1. A method for intelligent prediction of dam operational performance based on feature fusion and model transfer, characterized in that, Includes the following steps: S1. Data Preparation and Dataset Construction: Obtain dam safety monitoring data, including environmental quantity monitoring data and multi-point effect quantity monitoring data; Based on the principle of dam safety monitoring, monitoring points with monitoring data accuracy higher than a preset threshold and data volume greater than a preset number are selected from multiple monitoring points as typical monitoring points; for typical monitoring points, an effect size causal analysis dataset is constructed; the input variables of the effect size causal analysis dataset include at least water pressure factor, temperature factor and time factor, and the output variable is the time series of effect size monitoring data, and the dataset is divided into training set and test set according to a preset ratio; S2. Feature Extraction and Fusion: Multi-scale temporal convolutional networks are used to mine the local temporal features and dynamic fluctuation patterns of input variables in the effect size causal analysis dataset. At the same time, fast Fourier transform is used to extract the global frequency features of input variables, capturing the hidden periodic change patterns and long-term evolution trends in the input variable sequence. Then, a dynamic fusion strategy is used to fuse the local temporal features and global frequency features, integrating temporal dynamics and global periodic information. S3. Model Building and Transfer Prediction: Using a Transformer with LoRA adaptation adapter, the nonlinear functional relationship between typical measurement point effect quantity monitoring data and the fusion features of input variables is captured to build an intelligent prediction model for dam effect quantities. Then, transfer learning technology is used to fine-tune the parameters of the built intelligent prediction model so that the fine-tuned model can be adapted to the intelligent prediction of other measurement point effect quantities of the dam.

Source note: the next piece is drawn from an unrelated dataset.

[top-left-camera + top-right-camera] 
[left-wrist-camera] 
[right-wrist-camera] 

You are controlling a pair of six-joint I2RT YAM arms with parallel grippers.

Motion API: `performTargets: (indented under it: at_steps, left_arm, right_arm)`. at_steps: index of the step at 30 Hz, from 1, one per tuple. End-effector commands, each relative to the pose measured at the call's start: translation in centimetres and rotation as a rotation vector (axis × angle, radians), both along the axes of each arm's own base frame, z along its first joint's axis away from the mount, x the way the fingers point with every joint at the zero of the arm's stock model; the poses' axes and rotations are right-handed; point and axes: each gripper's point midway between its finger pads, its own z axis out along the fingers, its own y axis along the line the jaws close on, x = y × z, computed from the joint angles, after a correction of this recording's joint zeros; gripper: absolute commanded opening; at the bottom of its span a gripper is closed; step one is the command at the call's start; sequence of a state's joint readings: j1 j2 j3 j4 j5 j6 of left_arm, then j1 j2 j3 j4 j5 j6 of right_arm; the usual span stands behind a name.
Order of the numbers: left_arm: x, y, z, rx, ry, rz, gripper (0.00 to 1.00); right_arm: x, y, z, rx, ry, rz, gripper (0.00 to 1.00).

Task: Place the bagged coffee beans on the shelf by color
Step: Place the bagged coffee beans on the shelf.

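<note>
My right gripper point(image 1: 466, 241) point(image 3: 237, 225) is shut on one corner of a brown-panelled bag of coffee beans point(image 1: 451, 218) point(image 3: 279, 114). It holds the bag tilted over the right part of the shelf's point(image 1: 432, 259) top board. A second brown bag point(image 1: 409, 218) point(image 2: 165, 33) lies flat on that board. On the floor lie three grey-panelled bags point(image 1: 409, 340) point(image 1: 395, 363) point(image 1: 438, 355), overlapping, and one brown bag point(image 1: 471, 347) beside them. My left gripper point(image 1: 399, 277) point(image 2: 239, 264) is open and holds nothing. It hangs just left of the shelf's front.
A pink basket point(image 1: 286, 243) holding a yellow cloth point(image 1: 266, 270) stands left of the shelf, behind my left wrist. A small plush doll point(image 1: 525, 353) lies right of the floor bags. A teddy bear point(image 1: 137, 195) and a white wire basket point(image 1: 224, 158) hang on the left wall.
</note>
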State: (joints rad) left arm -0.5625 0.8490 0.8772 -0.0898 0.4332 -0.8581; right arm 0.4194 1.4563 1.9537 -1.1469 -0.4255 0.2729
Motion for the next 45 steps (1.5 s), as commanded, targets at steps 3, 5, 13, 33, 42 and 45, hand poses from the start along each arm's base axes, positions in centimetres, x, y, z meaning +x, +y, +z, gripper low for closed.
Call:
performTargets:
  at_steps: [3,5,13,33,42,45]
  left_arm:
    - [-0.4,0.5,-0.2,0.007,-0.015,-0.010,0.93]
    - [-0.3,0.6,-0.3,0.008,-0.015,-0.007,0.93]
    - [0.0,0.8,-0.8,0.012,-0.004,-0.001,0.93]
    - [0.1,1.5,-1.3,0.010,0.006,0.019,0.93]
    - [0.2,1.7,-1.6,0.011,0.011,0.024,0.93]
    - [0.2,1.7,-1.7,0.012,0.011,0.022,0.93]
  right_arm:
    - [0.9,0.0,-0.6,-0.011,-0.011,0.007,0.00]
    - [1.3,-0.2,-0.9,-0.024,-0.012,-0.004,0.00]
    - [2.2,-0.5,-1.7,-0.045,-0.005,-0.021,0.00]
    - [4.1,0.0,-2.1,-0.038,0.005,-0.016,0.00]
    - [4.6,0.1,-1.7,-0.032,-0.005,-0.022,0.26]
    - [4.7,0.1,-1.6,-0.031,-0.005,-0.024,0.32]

2. The intelligent prediction method for dam operational performance based on feature fusion and model transfer as described in claim 1, characterized in that, In step S1, the environmental monitoring data includes water level monitoring data, temperature monitoring data, and rainfall monitoring data; the multi-point effect monitoring data includes dam deformation monitoring data and seepage pressure monitoring data.

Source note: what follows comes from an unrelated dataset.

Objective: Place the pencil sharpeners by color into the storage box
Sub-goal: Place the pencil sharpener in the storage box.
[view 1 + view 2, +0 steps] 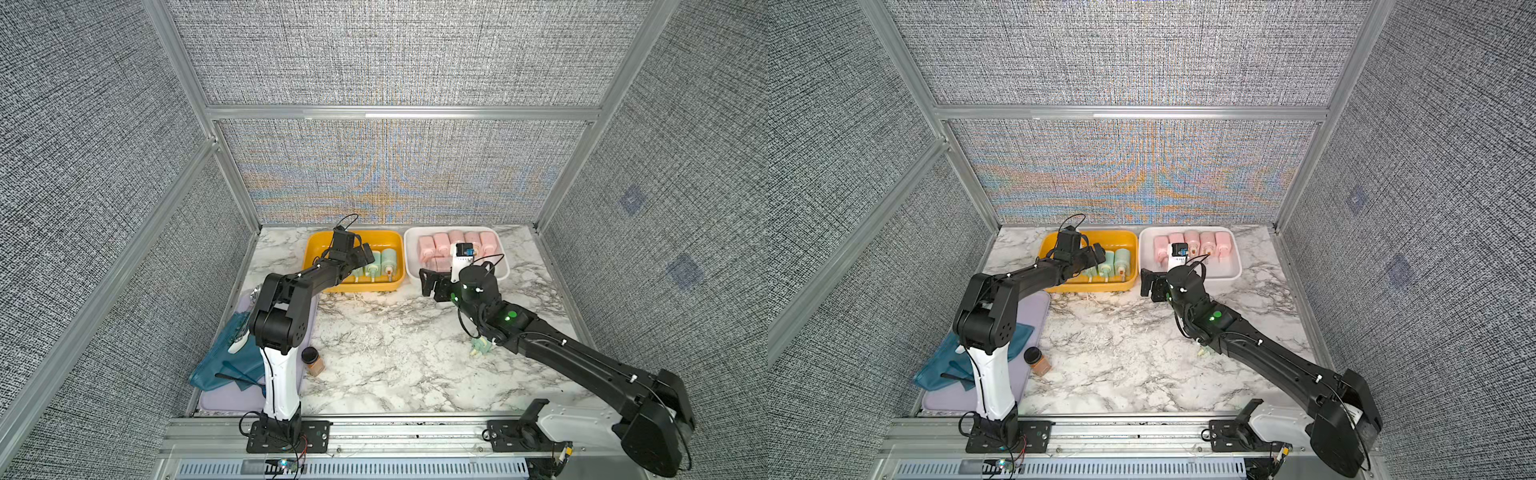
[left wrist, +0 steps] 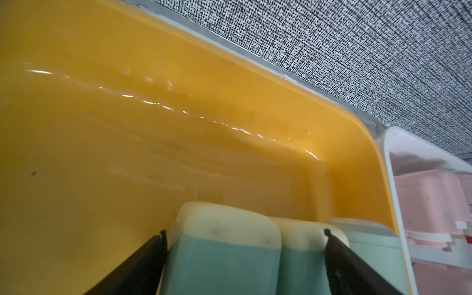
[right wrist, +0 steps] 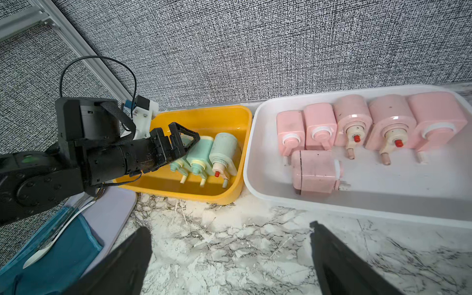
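Observation:
Three mint green pencil sharpeners (image 3: 199, 155) lie side by side in the yellow storage box (image 1: 316, 241). My left gripper (image 2: 245, 232) hangs open over them. One finger is beside the outermost sharpener (image 2: 222, 255) and the other is above its neighbour (image 2: 301, 255); it grips nothing. Several pink sharpeners (image 3: 352, 120) fill the white box (image 3: 383, 204). My right gripper (image 3: 229, 226) stands open and empty over bare marble in front of the two boxes. One more green sharpener (image 1: 481, 347) lies on the table beside the right forearm.
A small brown jar with a black lid (image 1: 311, 361) stands near the left arm's base. A lilac board (image 1: 226, 401) at the front left carries a teal cloth (image 1: 232, 357) and a white spoon. Fabric walls close in the back and sides.

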Robot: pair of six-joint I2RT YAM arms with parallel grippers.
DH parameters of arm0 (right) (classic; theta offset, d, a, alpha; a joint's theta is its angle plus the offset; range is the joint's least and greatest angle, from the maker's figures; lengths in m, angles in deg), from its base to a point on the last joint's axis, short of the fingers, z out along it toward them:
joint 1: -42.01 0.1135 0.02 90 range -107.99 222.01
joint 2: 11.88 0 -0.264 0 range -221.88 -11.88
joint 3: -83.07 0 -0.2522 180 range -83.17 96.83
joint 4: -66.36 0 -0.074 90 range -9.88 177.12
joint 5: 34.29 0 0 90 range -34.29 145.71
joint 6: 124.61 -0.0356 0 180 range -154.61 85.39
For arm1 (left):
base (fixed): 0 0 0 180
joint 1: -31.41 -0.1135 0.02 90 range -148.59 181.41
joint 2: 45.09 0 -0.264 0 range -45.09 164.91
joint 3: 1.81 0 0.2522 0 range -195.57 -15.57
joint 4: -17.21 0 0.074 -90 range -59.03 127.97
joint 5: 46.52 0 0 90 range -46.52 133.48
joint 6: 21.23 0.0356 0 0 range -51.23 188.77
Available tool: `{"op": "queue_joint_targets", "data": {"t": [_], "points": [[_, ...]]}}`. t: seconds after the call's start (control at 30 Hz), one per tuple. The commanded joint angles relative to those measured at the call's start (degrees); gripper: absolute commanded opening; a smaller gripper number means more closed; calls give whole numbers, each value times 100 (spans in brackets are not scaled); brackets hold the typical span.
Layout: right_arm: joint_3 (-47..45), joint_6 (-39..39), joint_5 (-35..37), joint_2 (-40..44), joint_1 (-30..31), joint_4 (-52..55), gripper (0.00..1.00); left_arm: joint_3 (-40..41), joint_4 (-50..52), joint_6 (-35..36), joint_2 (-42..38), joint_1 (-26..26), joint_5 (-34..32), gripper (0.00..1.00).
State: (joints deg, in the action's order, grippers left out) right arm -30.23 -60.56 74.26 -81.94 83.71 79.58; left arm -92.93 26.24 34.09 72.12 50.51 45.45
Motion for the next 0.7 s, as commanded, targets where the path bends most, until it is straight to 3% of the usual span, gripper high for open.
{"op": "queue_joint_targets", "data": {"t": [0.0, 0.3, 0.67], "points": [[30, 20, 8, 28, 6, 35, 99, 11, -3, 110, 8, 7, 174, 99], [64, 29, 4, -10, 6, 36, 99, 116, 200, -555, -174, 14, -107, 99], [-3, -148, 267, 17, -1, 55, 99, -68, 174, -293, -63, 16, 174, 99]]}}
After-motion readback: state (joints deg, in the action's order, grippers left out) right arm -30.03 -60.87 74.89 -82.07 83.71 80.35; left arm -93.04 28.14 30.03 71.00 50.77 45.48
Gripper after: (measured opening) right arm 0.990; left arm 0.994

3. The intelligent prediction method for dam operation performance based on feature fusion and model transfer as described in claim 2, characterized in that, In step S1, the water pressure factor and temperature factor are the functional transformation forms of the water level monitoring data and temperature monitoring data, respectively, and the time factor is a function of time.

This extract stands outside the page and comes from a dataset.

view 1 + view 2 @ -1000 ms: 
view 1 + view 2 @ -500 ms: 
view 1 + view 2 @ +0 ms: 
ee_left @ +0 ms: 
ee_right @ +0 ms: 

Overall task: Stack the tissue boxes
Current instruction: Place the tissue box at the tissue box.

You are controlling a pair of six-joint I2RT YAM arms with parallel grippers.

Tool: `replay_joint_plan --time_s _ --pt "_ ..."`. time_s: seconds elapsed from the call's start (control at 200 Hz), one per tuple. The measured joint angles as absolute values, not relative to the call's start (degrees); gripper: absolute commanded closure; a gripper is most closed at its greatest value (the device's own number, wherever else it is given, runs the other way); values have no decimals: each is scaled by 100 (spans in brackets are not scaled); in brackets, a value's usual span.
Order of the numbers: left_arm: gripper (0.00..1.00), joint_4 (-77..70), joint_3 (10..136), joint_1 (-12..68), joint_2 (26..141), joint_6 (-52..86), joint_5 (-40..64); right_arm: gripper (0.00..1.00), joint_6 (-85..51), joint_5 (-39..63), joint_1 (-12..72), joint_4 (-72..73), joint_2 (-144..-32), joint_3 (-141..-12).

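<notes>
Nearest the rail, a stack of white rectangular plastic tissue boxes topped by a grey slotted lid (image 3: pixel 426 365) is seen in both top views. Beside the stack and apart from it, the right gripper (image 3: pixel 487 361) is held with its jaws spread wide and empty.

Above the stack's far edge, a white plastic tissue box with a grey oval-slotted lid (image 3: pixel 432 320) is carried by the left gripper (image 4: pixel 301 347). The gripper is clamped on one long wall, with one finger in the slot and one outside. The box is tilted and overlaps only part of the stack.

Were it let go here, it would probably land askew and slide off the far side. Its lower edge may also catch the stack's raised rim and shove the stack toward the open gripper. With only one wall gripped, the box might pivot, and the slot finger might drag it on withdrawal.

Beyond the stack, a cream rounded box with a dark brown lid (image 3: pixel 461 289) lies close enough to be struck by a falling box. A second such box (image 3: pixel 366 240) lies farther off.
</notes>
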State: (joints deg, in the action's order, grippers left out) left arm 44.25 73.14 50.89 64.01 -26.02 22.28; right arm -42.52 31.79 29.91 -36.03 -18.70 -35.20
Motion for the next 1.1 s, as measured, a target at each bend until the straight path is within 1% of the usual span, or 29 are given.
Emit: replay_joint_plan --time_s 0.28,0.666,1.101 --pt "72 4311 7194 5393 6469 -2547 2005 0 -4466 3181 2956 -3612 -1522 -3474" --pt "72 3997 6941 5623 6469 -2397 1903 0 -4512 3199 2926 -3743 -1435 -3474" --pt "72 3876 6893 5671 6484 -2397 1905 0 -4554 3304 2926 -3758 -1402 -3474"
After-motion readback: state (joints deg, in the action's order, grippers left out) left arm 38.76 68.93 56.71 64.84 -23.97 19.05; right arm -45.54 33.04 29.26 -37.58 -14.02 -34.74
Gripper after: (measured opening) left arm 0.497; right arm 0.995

4. The intelligent prediction method for dam operation performance based on feature fusion and model transfer as described in claim 1, characterized in that, In step S1, the selection criteria for typical measurement points are: measurement points whose monitoring data accuracy is higher than a preset threshold and whose data volume is greater than a preset number.

5. The intelligent prediction method for dam operation performance based on feature fusion and model transfer as described in claim 1, characterized in that, Step S2 specifically includes: S21. Temporal Feature Extraction: Multi-scale temporal convolutional networks are used to mine the local temporal features and dynamic fluctuation patterns of input variables in the effect size causal analysis dataset. Specifically, multiple convolutional branches are constructed by using one-dimensional convolutions with different kernel sizes and different dilation rates in parallel. The outputs of all branches are concatenated in the channel dimension and mapped back to the original dimension by 1×1 convolution. Then, they are added to the original input to obtain the temporal feature tensor. S22. Frequency Domain Feature Extraction: The global frequency features of the input variables are extracted using the Fast Fourier Transform. Specifically, the time-domain signal is converted to the frequency domain and the spectral amplitude is calculated. The average value is taken in the frequency dimension to obtain the global feature vector. After enhancement by a multilayer perceptron and nonlinear transformation, it is expanded into a format with the same length as the sequence to obtain the frequency domain feature tensor. S23. Dynamic feature fusion: For the time-domain feature tensor and the frequency-domain feature tensor, calculate the mean respectively, generate gating weights through splicing operation, and then perform weighted summation on the two to obtain the fused feature tensor.

6. The intelligent prediction method for dam operation performance based on feature fusion and model transfer as described in claim 5, characterized in that, In step S21, the time-domain feature tensor The calculation formula is: ; ; ; Among them, the set of convolution kernel sizes , Expansion rate set , , This represents a convolution with a kernel size of 3 and an inflation rate of 1. Indicates the expansion rate One-dimensional convolution is used to expand the receptive field. For activation function, Indicates input features, This represents one of the convolution branches. This represents the spliced ​​temporal feature tensor. This indicates a splicing operation. This represents a convolutional projection of size 1×1. This indicates normalization.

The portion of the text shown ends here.